Выбрать главу

Когда осень бросает конские каштаны Ипполите под туфли, во время одной из своих прогулок она проходит мимо вычурной виллы — скромного замка, вдохновленного Вальтером Скоттом, перенесенным в архитектуру конца века. Несколько лет назад Ипполиту часто приглашали сюда послушать клавесинные концерты, устраиваемые тучной женщиной с заячьей губой, которая жила на верхних этажах со своим мужем-химиком, чьи лаборатории занимали первый. В этих голых и несуразных комнатах, ведших прямиком к лабораториям и длинным коричневым коридорам, играли И. С. Баха, Телемана и Генделя, а также Куперена и даже Мондонвиля. Кроме того, здесь преклонялись перед экспрессионистической живописью и диетической реформой, если не считать вина, которое лилось рекой. Здесь любили бесформенные домотканые платья, безвкусные шиньоны, огромные башмаки, и, хотя хозяин был практически двоеженцем, в доме царило крайнее ханжество - точь-в-точь как у мормонов. Большая часть окружавшего виллу парка, который заполонили папоротники, лисицы да белки, ныне исчезла: ее разделили на участки и разрезали проспектами. Химик умер, его жены разбежались, дом кажется пустынным, и наличие экскаватора указывает на то, что дни его сочтены. Ипполита поднимает взор к глухим окнам и вдруг вспоминает, что кафельный пол в холле был такой же, как в венецианской Gesuiti[55]. Ромбовидные плиты выложили в шахматном порядке, чтобы создавалась оптическая иллюзия в системах двух различных рельефов, смотря по тому, приписывался ли более высокий уровень темным или светлым полям. Этот совершенный образ двойственности часами занимает воображение Ипполиты. Она все еще думает о нем в конце дня, когда шафраново-желтое солнце угасает на ковре, а затем вдруг скрывается, будто за бумажной ширмой.

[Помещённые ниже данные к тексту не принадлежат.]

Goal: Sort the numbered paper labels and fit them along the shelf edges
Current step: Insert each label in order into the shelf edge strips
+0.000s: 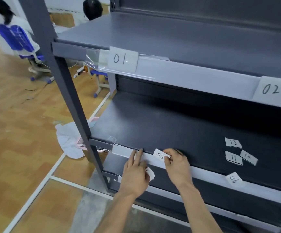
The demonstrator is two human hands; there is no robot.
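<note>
The single head-worn camera looked forward and steeply down from just in front of a grey metal shelf unit (pixel 170 36), angled a little to the right so the shelf edges ran diagonally from upper left to lower right. It sat close enough that both forearms entered from the bottom edge and the left hand (pixel 134 174) and right hand (pixel 178 165) lay low in the centre, against the front edge of the middle shelf (pixel 153 125). The wide lens also caught the wooden floor (pixel 18 132) at left and a blue chair (pixel 18 37) far off in the upper left corner.
</note>
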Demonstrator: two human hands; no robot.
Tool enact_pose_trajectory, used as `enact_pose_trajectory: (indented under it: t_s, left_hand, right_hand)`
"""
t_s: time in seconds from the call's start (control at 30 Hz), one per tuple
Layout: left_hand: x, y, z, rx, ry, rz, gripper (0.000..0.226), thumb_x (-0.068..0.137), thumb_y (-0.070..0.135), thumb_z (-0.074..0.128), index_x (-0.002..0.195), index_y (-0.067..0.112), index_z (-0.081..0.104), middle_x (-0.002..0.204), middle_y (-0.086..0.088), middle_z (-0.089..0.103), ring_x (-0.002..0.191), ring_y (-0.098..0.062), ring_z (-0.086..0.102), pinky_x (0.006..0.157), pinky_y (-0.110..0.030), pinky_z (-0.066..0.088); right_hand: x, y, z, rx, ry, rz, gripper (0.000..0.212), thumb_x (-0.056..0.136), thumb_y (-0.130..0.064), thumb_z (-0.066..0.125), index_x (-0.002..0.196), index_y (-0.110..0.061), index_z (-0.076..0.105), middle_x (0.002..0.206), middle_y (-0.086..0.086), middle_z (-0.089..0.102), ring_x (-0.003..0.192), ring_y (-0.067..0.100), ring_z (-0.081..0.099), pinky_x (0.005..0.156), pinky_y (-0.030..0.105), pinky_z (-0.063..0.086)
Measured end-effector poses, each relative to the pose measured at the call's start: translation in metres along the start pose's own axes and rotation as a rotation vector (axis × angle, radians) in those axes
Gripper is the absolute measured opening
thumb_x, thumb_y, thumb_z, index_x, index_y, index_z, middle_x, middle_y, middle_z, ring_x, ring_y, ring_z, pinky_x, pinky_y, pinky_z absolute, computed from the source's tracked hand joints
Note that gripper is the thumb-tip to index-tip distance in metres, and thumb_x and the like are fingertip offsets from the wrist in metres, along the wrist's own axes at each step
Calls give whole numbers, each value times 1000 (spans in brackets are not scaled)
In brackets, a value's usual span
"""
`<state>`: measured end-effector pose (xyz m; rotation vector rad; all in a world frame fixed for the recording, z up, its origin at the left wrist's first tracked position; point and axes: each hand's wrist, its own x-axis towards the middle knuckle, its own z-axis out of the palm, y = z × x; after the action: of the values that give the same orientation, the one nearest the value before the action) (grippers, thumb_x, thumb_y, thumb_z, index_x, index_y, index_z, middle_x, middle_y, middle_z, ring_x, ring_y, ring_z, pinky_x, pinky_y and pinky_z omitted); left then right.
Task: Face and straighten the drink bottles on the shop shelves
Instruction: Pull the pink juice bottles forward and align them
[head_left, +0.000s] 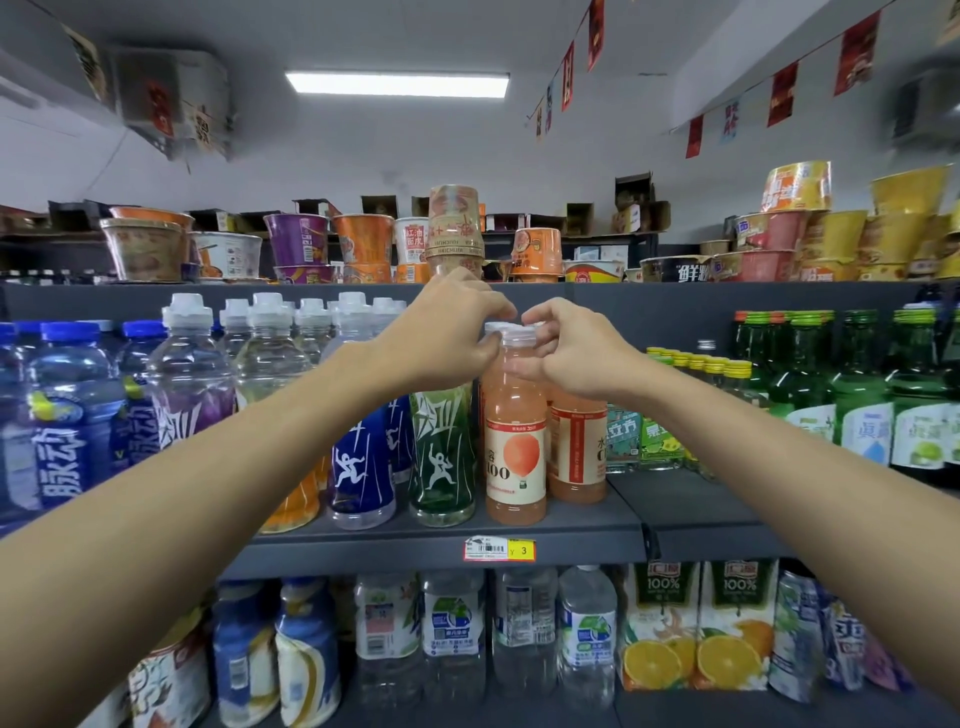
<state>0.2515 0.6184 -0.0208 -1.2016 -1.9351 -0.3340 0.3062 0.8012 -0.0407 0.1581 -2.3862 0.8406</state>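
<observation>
Lower centre, a yellow-and-white price tag (500, 550) on the grey shelf edge (363, 558) reads "Y 3". Just above it, the pink juice bottle with a cream label (516, 452) shows "100". Lower right, two orange-printed juice cartons (657, 623) carry "汇源" and "100%". Far left, blue plastic bottles (57, 441) read "脉动". Upper centre, a white noodle cup (412, 240) says "红油面皮"; beside it, a stack of tan paper cups (454, 228) bears "HAICHIJIA". Further right, a black noodle bowl (675, 269) shows "鲜".
</observation>
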Motion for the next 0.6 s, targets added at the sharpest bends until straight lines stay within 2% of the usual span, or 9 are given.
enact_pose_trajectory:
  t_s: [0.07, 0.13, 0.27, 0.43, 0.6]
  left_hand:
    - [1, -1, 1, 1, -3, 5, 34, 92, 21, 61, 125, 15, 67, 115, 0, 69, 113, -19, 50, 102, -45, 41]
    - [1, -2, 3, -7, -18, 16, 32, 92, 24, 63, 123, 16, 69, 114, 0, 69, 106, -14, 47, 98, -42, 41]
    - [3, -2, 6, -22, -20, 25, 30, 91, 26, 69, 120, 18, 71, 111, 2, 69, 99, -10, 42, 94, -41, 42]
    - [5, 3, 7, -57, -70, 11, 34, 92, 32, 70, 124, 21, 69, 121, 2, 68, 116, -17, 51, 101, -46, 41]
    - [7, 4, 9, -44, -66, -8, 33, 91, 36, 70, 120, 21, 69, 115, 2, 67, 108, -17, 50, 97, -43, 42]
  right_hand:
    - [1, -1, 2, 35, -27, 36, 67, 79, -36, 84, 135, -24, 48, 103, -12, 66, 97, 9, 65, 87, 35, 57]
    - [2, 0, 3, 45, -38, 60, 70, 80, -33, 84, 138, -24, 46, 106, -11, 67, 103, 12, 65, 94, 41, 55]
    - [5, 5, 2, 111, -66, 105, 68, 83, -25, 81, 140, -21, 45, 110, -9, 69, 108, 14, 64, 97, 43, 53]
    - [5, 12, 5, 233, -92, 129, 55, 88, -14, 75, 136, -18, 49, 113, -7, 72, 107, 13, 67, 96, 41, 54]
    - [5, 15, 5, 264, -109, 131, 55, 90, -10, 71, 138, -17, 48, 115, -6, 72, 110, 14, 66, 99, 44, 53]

16 сентября. Вчера вечером вырезанные из синей бумаги гребни Таунуса сулили дождь, который так и не пошел. А утром меня будит шум птиц в листве груши. Я облокачиваюсь на подоконник, чтобы увидеть, как рождается день — как рождается сегодня. Небо еще темно-серое, и на нем едва выделяется эта большая груша, растущая так близко, что по весне ветер осыпает цветы на мою постель. Когда осенью ее плоды опадают в траву, приглушенный звук их падения глубоко отзывается в ядре земли. И вот небо приобретает утреннюю аспидную окраску. Дерево чернеет, дрожащее и величественное, и белоснежная заходящая луна повисает в его листве. Над кустами занимается бледный свет, льющийся издалека. Церковное пение и при этом лошадиный галоп на горизонте. Вдруг я понимаю, что и это дерево, и этот месяц, и этот свет, и эта заря мне уже знакомы благодаря картине «16-е сентября» — полотну, воспроизведенному и проданному в тысячах экземпляров, ставшему объектом торговли и проституции, брошенному толпе, но оставшемуся нетронутым. Ядро пребывает девственным.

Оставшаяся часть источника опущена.